WHAT IS BEING ASKED
Which lines in the data below contain the word "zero"? Pull each of them out.

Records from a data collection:

# # # # #

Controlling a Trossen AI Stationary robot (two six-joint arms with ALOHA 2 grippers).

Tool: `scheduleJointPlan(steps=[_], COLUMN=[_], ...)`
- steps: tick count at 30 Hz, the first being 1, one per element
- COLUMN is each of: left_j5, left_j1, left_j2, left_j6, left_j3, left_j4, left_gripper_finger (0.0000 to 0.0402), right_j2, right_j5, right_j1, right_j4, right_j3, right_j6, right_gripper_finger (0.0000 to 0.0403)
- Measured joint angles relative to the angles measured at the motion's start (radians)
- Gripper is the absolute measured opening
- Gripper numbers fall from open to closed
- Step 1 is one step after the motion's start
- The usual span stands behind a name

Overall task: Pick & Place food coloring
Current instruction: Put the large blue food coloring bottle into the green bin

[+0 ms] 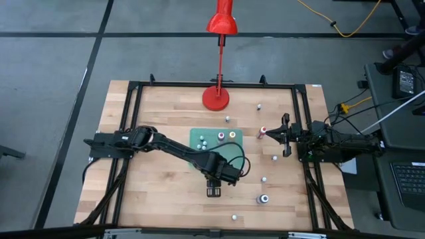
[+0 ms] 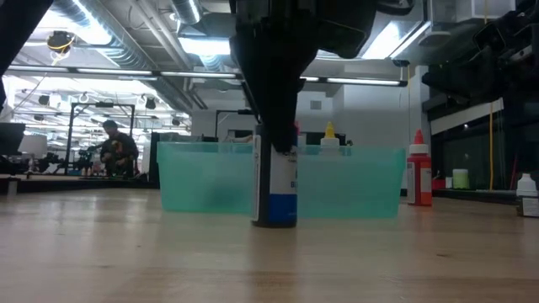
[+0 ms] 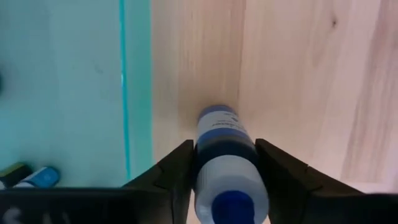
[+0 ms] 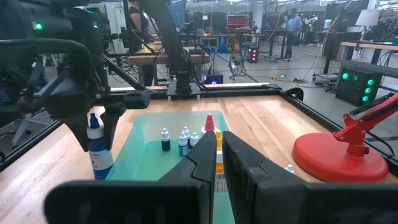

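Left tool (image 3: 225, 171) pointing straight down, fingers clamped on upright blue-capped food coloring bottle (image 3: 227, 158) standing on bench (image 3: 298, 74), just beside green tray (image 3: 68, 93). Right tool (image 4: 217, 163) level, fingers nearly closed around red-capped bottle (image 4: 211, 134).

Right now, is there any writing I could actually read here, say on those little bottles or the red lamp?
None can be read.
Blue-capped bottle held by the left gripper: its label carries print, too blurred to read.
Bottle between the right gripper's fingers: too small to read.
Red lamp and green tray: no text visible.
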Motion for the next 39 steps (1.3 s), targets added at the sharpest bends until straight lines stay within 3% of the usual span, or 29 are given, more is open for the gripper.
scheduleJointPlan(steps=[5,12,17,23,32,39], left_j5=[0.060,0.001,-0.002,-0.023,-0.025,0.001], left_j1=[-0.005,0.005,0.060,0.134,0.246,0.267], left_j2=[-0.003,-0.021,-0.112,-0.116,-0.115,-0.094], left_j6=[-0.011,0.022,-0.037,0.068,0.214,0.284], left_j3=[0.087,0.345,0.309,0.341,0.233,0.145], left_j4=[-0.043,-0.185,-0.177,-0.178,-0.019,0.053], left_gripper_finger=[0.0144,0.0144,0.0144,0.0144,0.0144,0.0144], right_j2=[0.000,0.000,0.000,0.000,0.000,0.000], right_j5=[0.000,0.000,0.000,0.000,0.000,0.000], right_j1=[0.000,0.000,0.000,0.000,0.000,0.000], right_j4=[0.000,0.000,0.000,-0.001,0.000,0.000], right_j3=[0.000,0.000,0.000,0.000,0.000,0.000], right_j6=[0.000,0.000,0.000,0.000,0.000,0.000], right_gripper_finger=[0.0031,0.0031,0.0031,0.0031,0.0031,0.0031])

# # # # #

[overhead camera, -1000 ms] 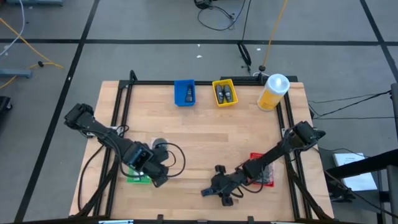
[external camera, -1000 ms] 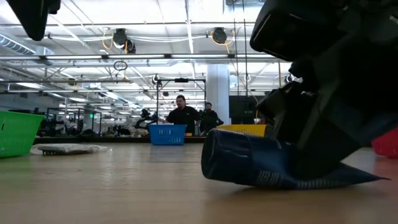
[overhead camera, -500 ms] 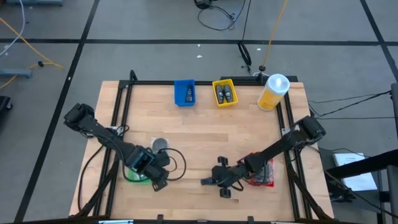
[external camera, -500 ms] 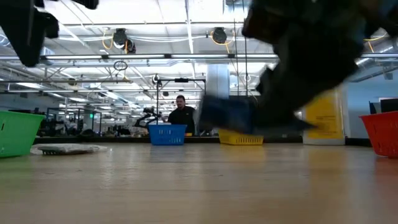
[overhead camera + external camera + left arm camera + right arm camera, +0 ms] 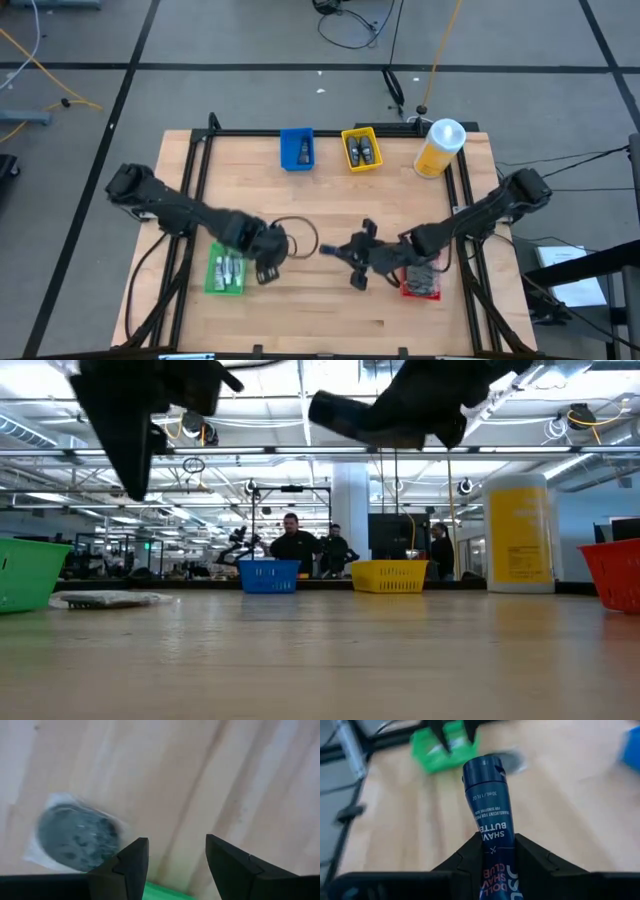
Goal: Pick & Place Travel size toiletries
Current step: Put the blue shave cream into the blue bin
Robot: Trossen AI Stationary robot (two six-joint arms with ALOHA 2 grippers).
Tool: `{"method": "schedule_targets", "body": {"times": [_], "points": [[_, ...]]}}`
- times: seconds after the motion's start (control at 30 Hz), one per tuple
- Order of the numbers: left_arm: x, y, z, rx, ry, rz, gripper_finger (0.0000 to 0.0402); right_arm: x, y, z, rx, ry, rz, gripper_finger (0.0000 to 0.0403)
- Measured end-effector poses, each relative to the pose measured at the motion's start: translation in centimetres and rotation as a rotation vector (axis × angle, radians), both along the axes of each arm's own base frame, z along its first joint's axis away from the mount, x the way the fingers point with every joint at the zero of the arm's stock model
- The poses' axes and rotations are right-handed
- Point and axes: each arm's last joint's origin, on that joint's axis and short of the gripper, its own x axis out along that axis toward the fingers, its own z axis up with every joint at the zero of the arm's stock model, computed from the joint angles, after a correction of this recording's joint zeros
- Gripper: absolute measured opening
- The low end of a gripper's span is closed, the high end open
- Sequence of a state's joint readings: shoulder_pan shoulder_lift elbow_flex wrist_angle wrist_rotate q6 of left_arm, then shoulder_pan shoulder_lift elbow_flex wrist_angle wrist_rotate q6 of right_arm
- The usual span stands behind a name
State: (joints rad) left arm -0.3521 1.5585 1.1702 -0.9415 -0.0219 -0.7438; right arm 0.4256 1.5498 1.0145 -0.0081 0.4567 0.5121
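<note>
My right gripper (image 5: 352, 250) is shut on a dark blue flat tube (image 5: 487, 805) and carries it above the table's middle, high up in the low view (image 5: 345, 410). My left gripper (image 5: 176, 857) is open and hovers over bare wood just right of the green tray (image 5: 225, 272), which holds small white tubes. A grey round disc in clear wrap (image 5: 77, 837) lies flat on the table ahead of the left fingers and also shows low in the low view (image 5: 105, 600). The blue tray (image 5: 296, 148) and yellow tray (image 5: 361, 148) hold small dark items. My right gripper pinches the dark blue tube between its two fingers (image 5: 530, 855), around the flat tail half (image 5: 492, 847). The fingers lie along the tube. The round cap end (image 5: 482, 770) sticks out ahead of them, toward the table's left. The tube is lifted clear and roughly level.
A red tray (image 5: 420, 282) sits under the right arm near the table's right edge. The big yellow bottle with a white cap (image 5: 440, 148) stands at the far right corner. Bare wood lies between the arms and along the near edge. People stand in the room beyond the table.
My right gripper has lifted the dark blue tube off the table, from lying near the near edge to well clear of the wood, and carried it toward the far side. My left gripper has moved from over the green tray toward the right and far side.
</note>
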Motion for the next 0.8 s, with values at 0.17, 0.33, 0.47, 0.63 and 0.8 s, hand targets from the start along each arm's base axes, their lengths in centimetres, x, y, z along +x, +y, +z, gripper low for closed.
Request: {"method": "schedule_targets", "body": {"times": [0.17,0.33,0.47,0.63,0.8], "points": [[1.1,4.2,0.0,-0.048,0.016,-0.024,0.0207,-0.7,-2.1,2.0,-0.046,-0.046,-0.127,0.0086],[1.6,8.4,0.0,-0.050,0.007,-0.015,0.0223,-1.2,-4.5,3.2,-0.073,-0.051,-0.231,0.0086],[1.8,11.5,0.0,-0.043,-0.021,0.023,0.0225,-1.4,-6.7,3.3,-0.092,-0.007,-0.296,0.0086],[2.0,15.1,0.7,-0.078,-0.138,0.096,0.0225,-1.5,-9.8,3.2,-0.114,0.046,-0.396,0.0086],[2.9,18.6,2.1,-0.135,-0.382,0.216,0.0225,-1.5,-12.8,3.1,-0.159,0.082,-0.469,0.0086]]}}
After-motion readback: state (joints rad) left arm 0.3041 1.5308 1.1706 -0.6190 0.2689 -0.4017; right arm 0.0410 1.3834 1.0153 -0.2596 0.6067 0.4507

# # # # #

YOUR RESPONSE
- Measured end-effector poses, each relative to the pose measured at the motion's start: translation in centimetres and rotation as a rotation vector (axis × angle, radians), both along the axes of each arm's own base frame, z along its first joint's axis away from the mount, x the way the fingers point with every joint at the zero of the arm's stock model
- Point and axes: each arm's last joint's origin, on that joint's axis and short of the gripper, its own x axis out along that axis toward the fingers, its own z axis up with every joint at the zero of the arm's stock model, computed from the joint angles, after a correction of this recording's joint zeros

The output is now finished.